In 2013, group internal audit issued internal audit reports and observation papers to the management covering various operational and functional units of the Group, including iron and steel operations, property, energy, head office functions, Dah Chong Hong Holdings Limited and CITIC Telecom International Holdings Limited. Group internal audit also conducted other reviews during the year.
Other tasks performed by the group internal audit function and the group internal auditor during the year included:
- Provided oversight of the whistle-blowing channel whereby staff concerns about conduct of the business are raised and where appropriate investigations into reported cases are conducted; in 2013, one case was received through the whistle-blowing channel, which was in relation to minor human resources issues.
- Attended all monthly meetings of the executive committee to ensure that the group internal auditor stays abreast of all major developments in the Group and the audit work progress, major audit findings and related follow-up results are reported on a monthly basis.
- Worked together with the management of a special steel business in mainland China and an external consultancy firm, with respect to the implementation of the internal control requirements under the Basic Standard for Enterprise Internal Control (the Basic Standard' or commonly called the "China-Sox") for ensuring full compliance with the regulations. The special steel company has issued its first China-Sox compliance report in the 1st quarter of 2013.
- Delivered a presentation on the new COSO internal control requirements in the Group's finance conference; presented the whistle-blowing process of CITIC Pacific in the Group's finance conference, human resources conference and head office's code of conduct refresher sessions respectively, with the objective of promoting good staff conduct.
- Carried out ongoing assessments of information technology controls pursuant to the annual audit plan; participated in the development of the Group's new treasury system by providing internal control suggestions for enhancement purposes.
- Assisted in the monitoring of the 2013 internal control and compliance self-assessment exercises for major business units and head office functions, regarding internal controls, risk management activities, compliance with internal policies and legal and regulatory requirements, as well as adequacy, qualification, experience and training programmes of the accounting and financial reporting functions of the Group.

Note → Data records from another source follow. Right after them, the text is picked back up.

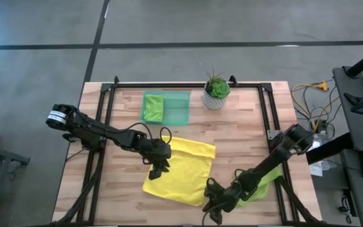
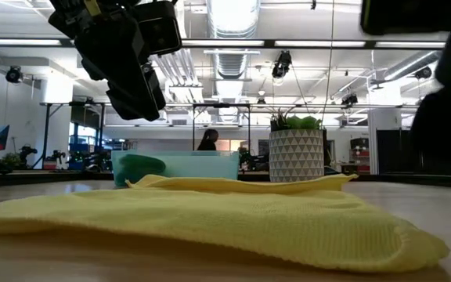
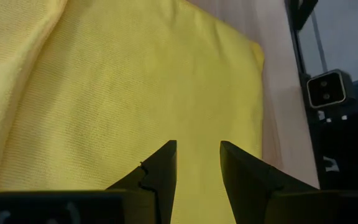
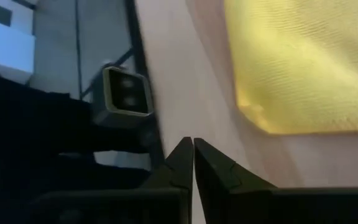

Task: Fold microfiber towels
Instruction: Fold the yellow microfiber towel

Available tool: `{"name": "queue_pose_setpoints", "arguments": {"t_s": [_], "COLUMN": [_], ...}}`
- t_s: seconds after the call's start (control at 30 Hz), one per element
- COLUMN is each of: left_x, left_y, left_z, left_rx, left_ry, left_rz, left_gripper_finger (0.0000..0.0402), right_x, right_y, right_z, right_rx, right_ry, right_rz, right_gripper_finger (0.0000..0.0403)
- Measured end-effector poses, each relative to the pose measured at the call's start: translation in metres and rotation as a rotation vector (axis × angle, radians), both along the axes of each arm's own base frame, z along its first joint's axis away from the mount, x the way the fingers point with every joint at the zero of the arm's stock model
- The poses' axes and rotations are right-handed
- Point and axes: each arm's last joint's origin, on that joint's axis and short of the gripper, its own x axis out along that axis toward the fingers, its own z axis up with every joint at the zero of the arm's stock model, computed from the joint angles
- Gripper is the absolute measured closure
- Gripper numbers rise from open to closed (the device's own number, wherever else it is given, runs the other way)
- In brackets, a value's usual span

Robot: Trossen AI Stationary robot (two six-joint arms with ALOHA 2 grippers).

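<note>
High view: yellow towel (image 1: 180,171) is spread mid-bench (image 1: 244,135); a green towel (image 1: 153,107) is seen in the tray (image 1: 178,108).
Low view: no writing can be read.
Left wrist view: left gripper (image 3: 197,163) jaws are held apart over yellow cloth.
Right wrist view: right gripper (image 4: 192,149) jaws are pressed together, empty, beside the towel's corner.

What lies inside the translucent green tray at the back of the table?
One lime green towel, folded, fills the left part of the green tray; the rest looks bare. Whether anything lies beneath that towel is hidden.
</note>
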Motion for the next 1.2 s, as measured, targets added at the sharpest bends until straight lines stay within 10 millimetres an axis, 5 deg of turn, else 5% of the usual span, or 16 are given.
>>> {"name": "queue_pose_setpoints", "arguments": {"t_s": [0.2,0.43,0.63,0.8,0.97,1.2], "left_x": [-0.003,-0.011,-0.014,-0.01,-0.006,-0.002], "left_y": [0.001,0.009,0.014,0.015,0.025,0.037], "left_z": [-0.003,-0.011,-0.014,-0.026,-0.034,-0.034], "left_rx": [0.035,0.192,0.447,0.642,0.803,0.694], "left_ry": [0.026,0.116,0.101,0.096,0.142,0.148], "left_rz": [-0.031,0.01,-0.071,-0.222,-0.109,-0.059], "left_gripper_finger": [0.0295,0.0295,0.0295,0.0295,0.0295,0.0295], "right_x": [-0.002,-0.009,-0.014,-0.017,-0.016,-0.019], "right_y": [-0.009,-0.05,-0.08,-0.109,-0.127,-0.142], "right_z": [0.025,0.05,0.072,0.066,0.056,0.043], "right_rx": [-0.024,-0.168,-0.4,-0.525,-0.597,-0.627], "right_ry": [-0.051,0.04,-0.069,-0.025,0.012,0.063], "right_rz": [-0.017,-0.22,-0.259,-0.17,-0.114,-0.128], "right_gripper_finger": [0.0394,0.0394,0.0393,0.0364,0.0309,0.0247]}}
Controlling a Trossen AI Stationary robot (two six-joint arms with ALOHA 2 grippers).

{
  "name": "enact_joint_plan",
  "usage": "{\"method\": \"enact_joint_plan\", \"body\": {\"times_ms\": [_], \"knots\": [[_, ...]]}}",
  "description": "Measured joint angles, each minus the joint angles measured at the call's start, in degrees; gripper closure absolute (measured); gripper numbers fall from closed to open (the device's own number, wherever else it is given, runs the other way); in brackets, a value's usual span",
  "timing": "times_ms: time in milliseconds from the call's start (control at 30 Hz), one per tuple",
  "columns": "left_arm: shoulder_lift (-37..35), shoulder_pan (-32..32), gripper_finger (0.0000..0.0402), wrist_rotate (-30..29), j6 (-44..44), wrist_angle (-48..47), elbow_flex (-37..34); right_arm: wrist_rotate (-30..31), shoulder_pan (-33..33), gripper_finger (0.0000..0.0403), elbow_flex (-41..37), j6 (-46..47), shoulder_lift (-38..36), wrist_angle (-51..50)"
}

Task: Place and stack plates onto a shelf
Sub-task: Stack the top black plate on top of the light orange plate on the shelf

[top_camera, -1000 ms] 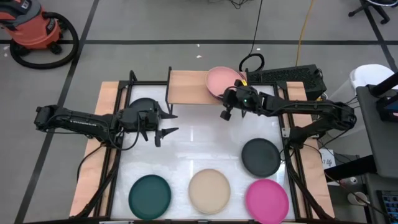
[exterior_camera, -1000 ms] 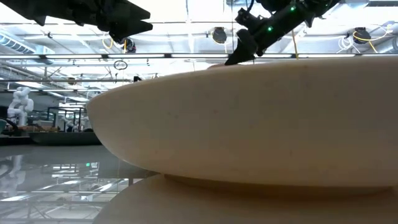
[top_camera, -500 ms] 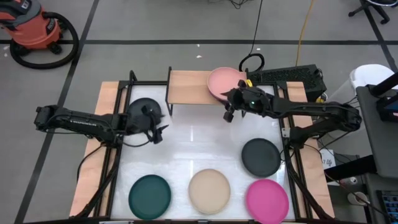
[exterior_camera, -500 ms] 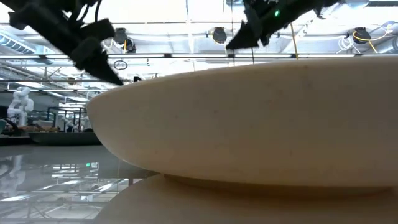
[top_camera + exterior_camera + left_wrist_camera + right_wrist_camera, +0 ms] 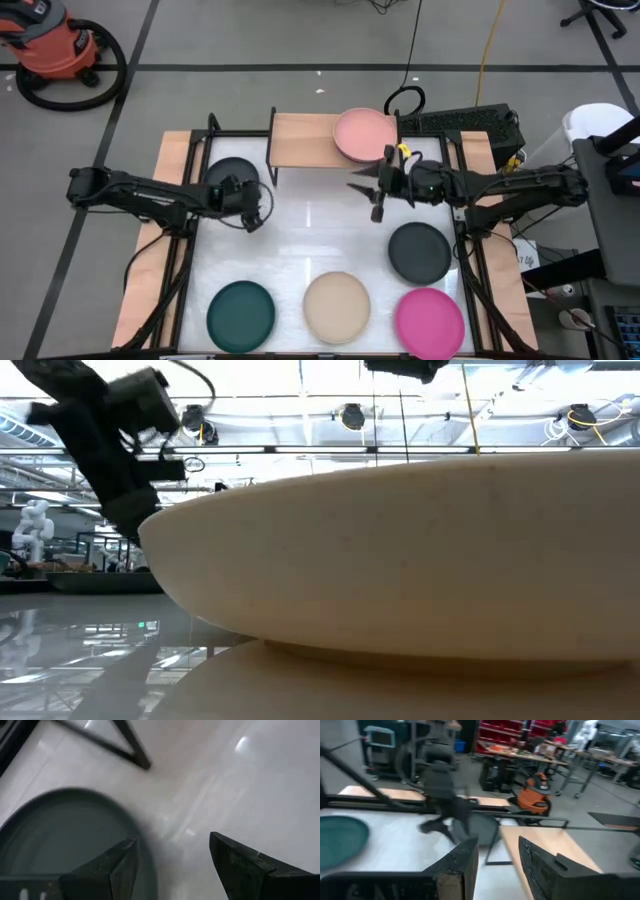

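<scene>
A salmon pink plate (image 5: 363,133) lies flat on the right end of the light-wood shelf (image 5: 303,141). A dark grey plate (image 5: 226,169) rests on the table's left side. My left gripper (image 5: 252,208) points down at that plate's right rim and is open. In the left wrist view (image 5: 172,857), one finger stands over the plate (image 5: 55,837) and the other over bare table. My right gripper (image 5: 364,198) is open and hovers just near of the shelf, apart from the salmon plate. The right wrist view (image 5: 499,862) looks across the table at the shelf board (image 5: 547,845). My left gripper comes at the dark grey plate's right rim (image 5: 137,827) from above, pointing down, with one finger (image 5: 117,862) over the plate's inside and the other outside it. I cannot tell whether it touches the plate.
A teal plate (image 5: 241,313), a beige plate (image 5: 337,305) and a magenta plate (image 5: 430,322) lie along the near edge, with a second dark grey plate (image 5: 420,250) to the right. The beige plate (image 5: 400,560) fills the low view. Black frame rails run along both table sides.
My left gripper has dropped toward the dark grey plate at the table's left and tipped from level to pointing down. My right gripper has drawn back from the salmon plate toward the near edge. The salmon plate stays on the shelf.
</scene>
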Motion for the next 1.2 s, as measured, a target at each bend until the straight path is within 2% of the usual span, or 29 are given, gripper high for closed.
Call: {"method": "enact_joint_plan", "body": {"times_ms": [300,500,567,633,767,833,867,1000,1200], "knots": [[5.63,10.67,0.0158,0.05,-1.15,-0.55,0.02,1.56,4.80,0.0281,0.00,-0.35,1.30,0.17],[9.47,13.41,0.0165,1.89,0.42,-0.50,0.02,4.90,5.01,0.0282,-0.28,-0.22,2.08,0.21],[10.69,13.30,0.0186,2.67,1.51,-0.18,0.13,5.10,4.98,0.0282,-1.11,0.02,2.03,1.15],[11.31,13.33,0.0224,3.95,1.91,0.12,0.24,5.70,4.88,0.0282,-2.06,0.05,2.00,2.00],[11.33,13.33,0.0332,5.95,5.31,-1.03,0.91,6.15,4.87,0.0282,-4.44,-0.13,2.07,4.79],[10.74,13.35,0.0375,3.67,5.40,-6.34,2.49,6.15,4.87,0.0282,-5.06,-0.59,2.00,5.60],[10.50,13.35,0.0385,1.87,3.72,-8.56,3.88,6.15,4.87,0.0282,-5.34,-0.62,2.00,5.77],[8.06,11.95,0.0388,-7.93,-3.28,-16.81,8.42,6.13,4.87,0.0282,-6.78,-0.77,2.04,7.00],[1.16,8.36,0.0389,-22.25,-3.95,-16.80,13.89,6.13,4.87,0.0282,-7.56,-1.40,2.02,8.01]]}}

- Liaised with internal control software houses and explored the feasibility of introducing an online standardised platform for facilitating the Group's internal control self-assessments, as well as enhanced audit management tools.
- Rendered support in the groundwork for the group-wide corporate governance initiatives, namely, new COSO implementation and Environmental, Social and Governance (ESG) reporting.
- Implemented continuous training and development programmes, including quarterly sharing sessions and periodic training workshops, for all internal audit staff to enhance their audit skill sets and knowledge.
- Benchmarked the internal audit charter against the latest version of the International Professional Practices Framework issued by the Institute of Internal Auditors to ensure the group internal audit function remains in line with internationally recognised internal audit practices; the revised internal audit charter was submitted to the audit committee for endorsement in May 2013.